As the state's largest providers of care for the disabled, Sister Kenny and Courage Center often care for the same people -- with Allina and Sister Kenny providing medical care and therapy at the early stage of a serious injury or disease, such as stroke, and Courage Center providing continuing rehabilitation and training to help people get back to school or work, or to participate in sports and outdoor activities.
The organizations also have jointly operated a managed care company for about 15 years, Malcolm said.
The merger creates a new entity under the Allina Health banner, and Courage Center's clinical programs will combine with Sister Kenny's. The organizations will work jointly on clinical care, community-based services, research, innovation, public policy and advocacy. The respective foundations will be rolled into the combined unit.
Other details, such as preserving their respective names and "who will sit in what chair" still must be worked out, Malcolm said.
Courage Center, based in Golden Valley, was founded in 1928 as an advocacy group for what then was known as the Society for Crippled Children. In the decades that followed, it began providing services and programs to help people become independent. Sister Kenny opened in December 1942 and became known for pioneering treatments for polio.
Today, the Minneapolis-based Sister Kenny specializes in treating people with spinal cord injury, brain injury, stroke, cancer, sports-related injuries and neurological or muscular disorders.
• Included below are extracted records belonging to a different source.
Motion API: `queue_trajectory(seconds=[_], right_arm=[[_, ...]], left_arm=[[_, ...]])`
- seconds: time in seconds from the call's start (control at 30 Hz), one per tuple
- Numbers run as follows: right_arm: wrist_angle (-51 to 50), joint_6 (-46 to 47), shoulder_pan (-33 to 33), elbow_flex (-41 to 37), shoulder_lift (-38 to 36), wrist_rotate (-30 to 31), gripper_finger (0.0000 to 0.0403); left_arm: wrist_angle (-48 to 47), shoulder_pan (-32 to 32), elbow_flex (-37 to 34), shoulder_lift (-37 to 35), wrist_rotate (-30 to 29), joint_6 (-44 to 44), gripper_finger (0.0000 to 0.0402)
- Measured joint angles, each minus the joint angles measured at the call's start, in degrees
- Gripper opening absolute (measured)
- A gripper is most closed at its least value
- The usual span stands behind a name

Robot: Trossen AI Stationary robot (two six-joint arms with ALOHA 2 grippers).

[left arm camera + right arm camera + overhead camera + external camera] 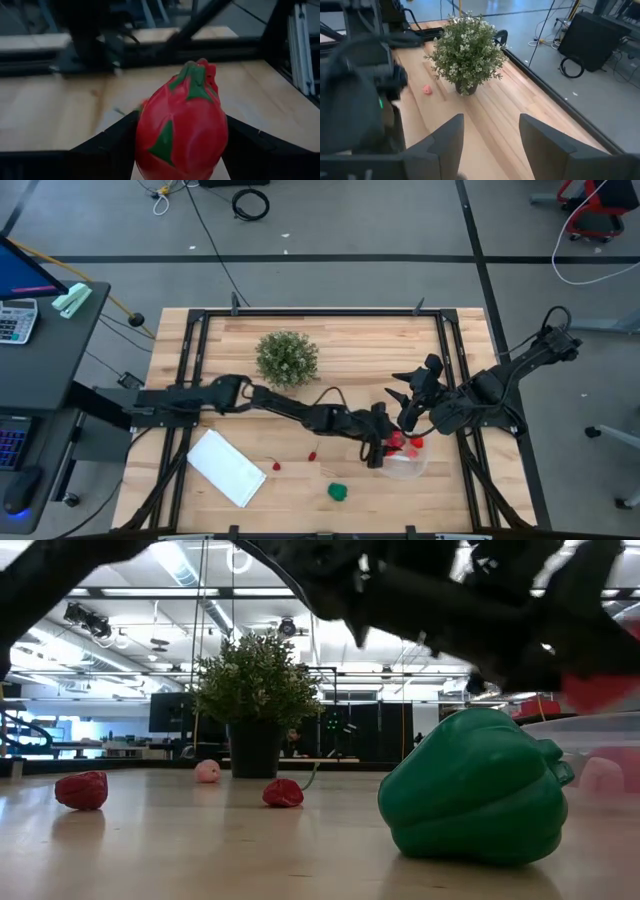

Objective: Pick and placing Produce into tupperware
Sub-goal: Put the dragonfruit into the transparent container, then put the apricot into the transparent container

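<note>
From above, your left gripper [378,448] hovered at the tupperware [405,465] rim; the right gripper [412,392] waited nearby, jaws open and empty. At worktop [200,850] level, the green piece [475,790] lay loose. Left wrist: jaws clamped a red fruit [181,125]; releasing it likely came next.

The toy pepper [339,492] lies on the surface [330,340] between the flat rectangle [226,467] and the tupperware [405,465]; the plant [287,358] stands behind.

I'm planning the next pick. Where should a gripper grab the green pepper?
Probably from straight above, fingers closing across the bulging middle of the green pepper. It lies on its side in open table, away from both grippers, and its lobed body narrows toward the ends.
</note>
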Motion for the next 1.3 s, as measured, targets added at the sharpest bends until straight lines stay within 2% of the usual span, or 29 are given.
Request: queue_trajectory(seconds=[0.13, 0.37, 0.53, 0.6, 0.7, 0.8, 0.97, 1.1, 1.2, 1.3], right_arm=[[0.0, -1.6, 0.0, 0.0, -0.3, 0.0, 0.0199], [0.0, -2.4, 0.0, 0.0, -1.8, 0.2, 0.0199], [0.0, -3.5, 0.0, 0.0, -2.1, 2.1, 0.0199], [0.0, -4.2, 0.0, 0.0, -2.1, 2.4, 0.0199], [0.0, -4.4, 0.0, 0.0, -2.1, 2.4, 0.0199], [0.0, -4.5, 0.0, 0.0, -2.1, 2.4, 0.0199], [0.2, -5.3, 0.0, 0.0, -2.1, 2.5, 0.0199], [0.3, -5.3, 0.0, 0.0, -2.0, 2.4, 0.0199], [0.4, -5.3, 0.0, 0.0, -2.0, 2.4, 0.0199], [0.4, -5.3, 0.0, 0.0, -2.0, 2.3, 0.0199]], left_arm=[[-4.6, -0.2, 3.8, 3.7, 3.9, -0.3, 0.0247], [-5.1, -1.0, 4.0, 4.3, 4.2, 3.0, 0.0280], [-5.4, -0.7, 7.2, 4.1, 4.2, 3.1, 0.0289], [-8.7, -0.3, 9.1, 4.1, 4.1, 1.4, 0.0288], [-18.1, 0.7, 13.7, 3.5, 4.2, -0.1, 0.0279], [-33.8, 1.9, 19.8, 2.0, 4.1, 1.0, 0.0266], [-59.9, 3.6, 30.3, 2.1, 3.9, -5.0, 0.0247], [-73.3, 4.5, 28.8, -1.4, 2.8, -6.2, 0.0230], [-85.4, 4.8, 28.8, -3.9, -4.1, -9.2, 0.0214], [-98.3, 4.6, 28.8, -5.9, -14.6, -14.2, 0.0195]])
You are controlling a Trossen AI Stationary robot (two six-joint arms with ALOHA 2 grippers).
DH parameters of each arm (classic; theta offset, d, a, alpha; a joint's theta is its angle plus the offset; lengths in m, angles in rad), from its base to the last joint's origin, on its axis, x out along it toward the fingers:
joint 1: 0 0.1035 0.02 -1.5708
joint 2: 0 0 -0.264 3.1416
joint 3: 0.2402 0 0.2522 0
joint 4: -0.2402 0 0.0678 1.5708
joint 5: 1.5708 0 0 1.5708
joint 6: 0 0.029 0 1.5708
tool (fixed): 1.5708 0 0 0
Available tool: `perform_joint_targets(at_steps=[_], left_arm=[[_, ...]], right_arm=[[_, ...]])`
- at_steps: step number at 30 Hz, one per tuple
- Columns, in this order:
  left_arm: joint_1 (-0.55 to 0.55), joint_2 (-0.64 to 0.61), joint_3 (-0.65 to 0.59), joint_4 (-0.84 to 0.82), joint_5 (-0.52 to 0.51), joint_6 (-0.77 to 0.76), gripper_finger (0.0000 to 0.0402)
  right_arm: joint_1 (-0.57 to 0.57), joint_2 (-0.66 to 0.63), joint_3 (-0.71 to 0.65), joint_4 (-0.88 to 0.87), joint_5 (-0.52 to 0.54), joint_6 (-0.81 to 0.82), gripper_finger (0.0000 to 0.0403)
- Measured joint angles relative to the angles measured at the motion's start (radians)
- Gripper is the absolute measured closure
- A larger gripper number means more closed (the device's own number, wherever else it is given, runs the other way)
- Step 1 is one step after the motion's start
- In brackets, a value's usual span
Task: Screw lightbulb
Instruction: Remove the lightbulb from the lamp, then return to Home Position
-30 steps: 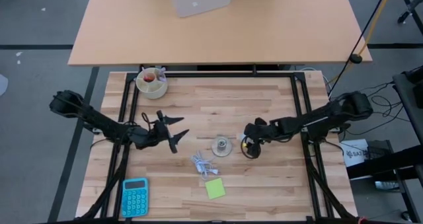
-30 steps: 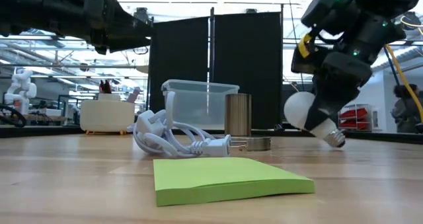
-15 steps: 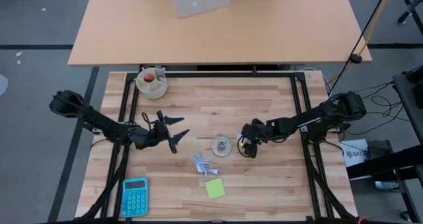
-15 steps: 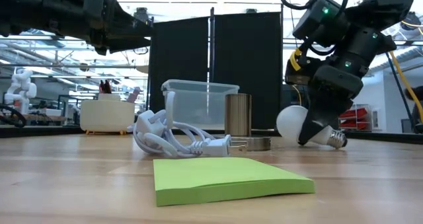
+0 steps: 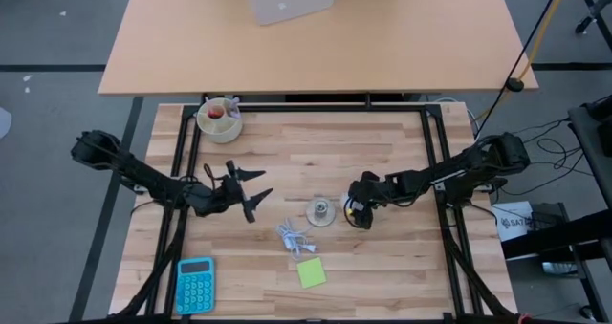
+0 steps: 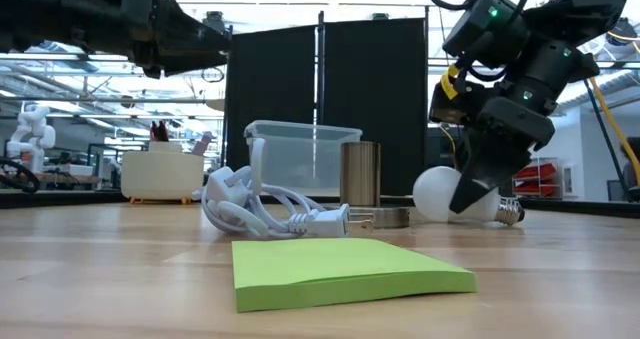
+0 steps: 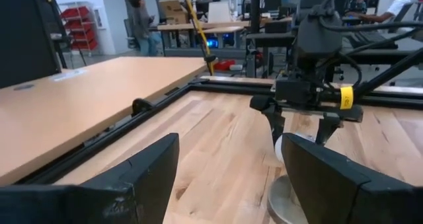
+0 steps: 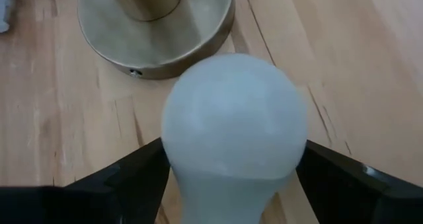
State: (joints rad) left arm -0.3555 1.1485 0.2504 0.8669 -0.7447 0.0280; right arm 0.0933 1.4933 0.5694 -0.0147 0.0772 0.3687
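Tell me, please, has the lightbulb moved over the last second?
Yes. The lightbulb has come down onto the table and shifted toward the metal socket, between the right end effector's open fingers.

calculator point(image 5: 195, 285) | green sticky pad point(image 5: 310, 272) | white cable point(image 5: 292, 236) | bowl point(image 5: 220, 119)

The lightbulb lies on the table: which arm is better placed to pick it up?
The right. The right gripper stands over the lightbulb, one finger on each side, next to the socket. The left gripper hangs open, well away on the socket's other side.
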Motion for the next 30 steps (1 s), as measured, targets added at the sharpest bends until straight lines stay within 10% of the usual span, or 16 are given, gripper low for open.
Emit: perform_joint_targets(at_steps=[8, 19, 30], left_arm=[[-0.044, -0.113, 0.000, -0.029, -0.013, 0.077, 0.0164], [-0.110, -0.366, 0.000, -0.316, -0.050, 0.112, 0.0363], [-0.122, -0.650, 0.000, -0.601, -0.044, 0.134, 0.0400]], right_arm=[[0.000, -0.079, 0.000, -0.002, 0.004, -0.053, 0.0098], [0.001, -0.378, 0.000, -0.069, 0.160, -0.242, 0.0113], [0.001, -0.738, -0.001, -0.265, 0.423, -0.349, 0.0275]])
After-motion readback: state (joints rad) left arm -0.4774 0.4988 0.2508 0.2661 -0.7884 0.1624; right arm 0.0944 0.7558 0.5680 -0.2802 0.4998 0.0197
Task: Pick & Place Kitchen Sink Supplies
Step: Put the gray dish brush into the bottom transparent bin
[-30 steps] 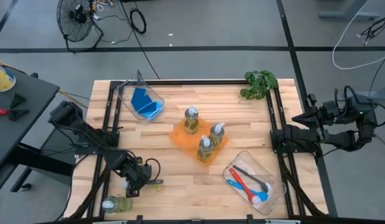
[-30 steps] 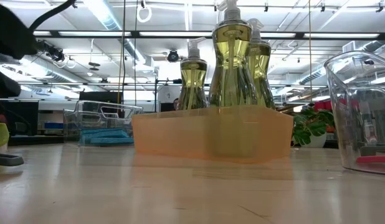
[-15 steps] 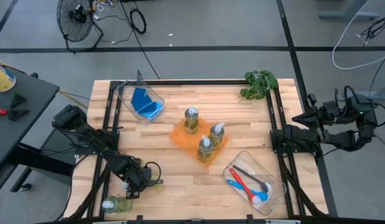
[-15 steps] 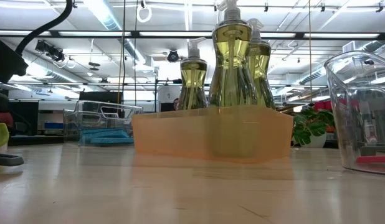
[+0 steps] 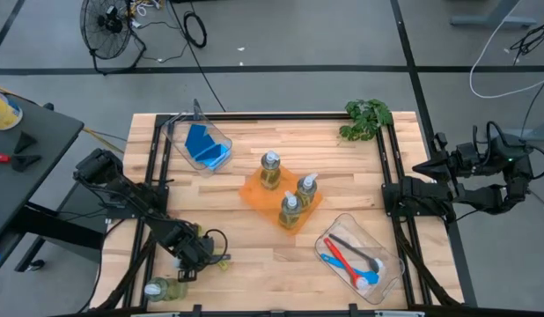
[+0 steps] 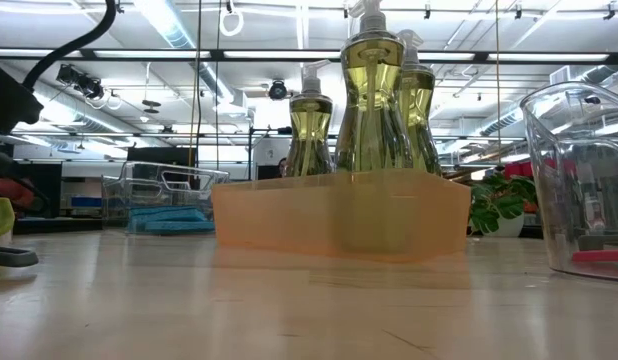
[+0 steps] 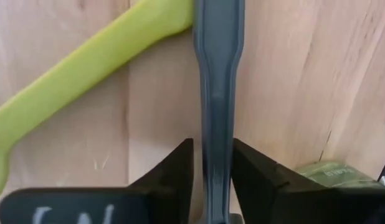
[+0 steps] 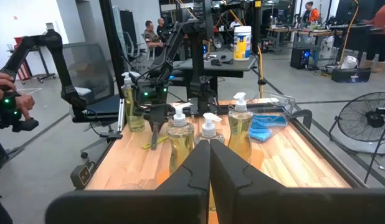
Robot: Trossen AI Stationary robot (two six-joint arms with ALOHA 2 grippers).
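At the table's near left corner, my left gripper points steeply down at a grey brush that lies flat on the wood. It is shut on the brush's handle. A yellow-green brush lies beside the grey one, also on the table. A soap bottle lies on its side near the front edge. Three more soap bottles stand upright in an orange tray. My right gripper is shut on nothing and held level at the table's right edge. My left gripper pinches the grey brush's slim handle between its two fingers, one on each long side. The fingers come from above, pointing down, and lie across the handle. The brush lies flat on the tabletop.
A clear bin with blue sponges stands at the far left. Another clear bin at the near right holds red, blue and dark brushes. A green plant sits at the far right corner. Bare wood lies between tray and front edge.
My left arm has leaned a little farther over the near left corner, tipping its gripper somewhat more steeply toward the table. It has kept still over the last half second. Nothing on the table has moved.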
It serves more than 60,000 people each year through nine Allina Health hospitals and 20 outpatient therapy locations.
Courage Center now works with about 12,000 adults and children each year.
But like other charities, Courage Center has seen donations drop and endowments and investments sink during the economic downturn. Meanwhile, Minnesota, along with other cash-crunched states, has cut reimbursement rates to providers for care they give to low-income patients, a trend that has affected both organizations.
Courage Center had revenue of about $43.5 million in 2010, the most recent public filings, but posted an operating deficit of about $3.2 million. That narrowed a $3.8 million gap from the previous year, but reflected similar financial trends since the start of the recession.
The financial tightrope left no room to invest in an expensive but increasingly essential system of computerized patient records, Malcolm said.
"We're choosing to be very realistic and very proactive about how to best conserve that financial strength going forward," she said.
Streamlining the operations with Sister Kenny, an $80 million enterprise, creates an opportunity "to fund innovation to try new things and make sure those services are available to the whole community," Malcolm added.
Those with serious disabilities typically can have eight health care conditions and work with 10 to 30 physicians and other health care providers, said Dr. Penny Wheeler, Allina Health's chief clinical officer.
The merger "allows us to really tie things together," Wheeler said, from providing serious medical care to connecting families with community services to linking people under a single electronic medical record.
"We think this will serve as a national model for what we can do collectively," she added. "This is part of an evolving story."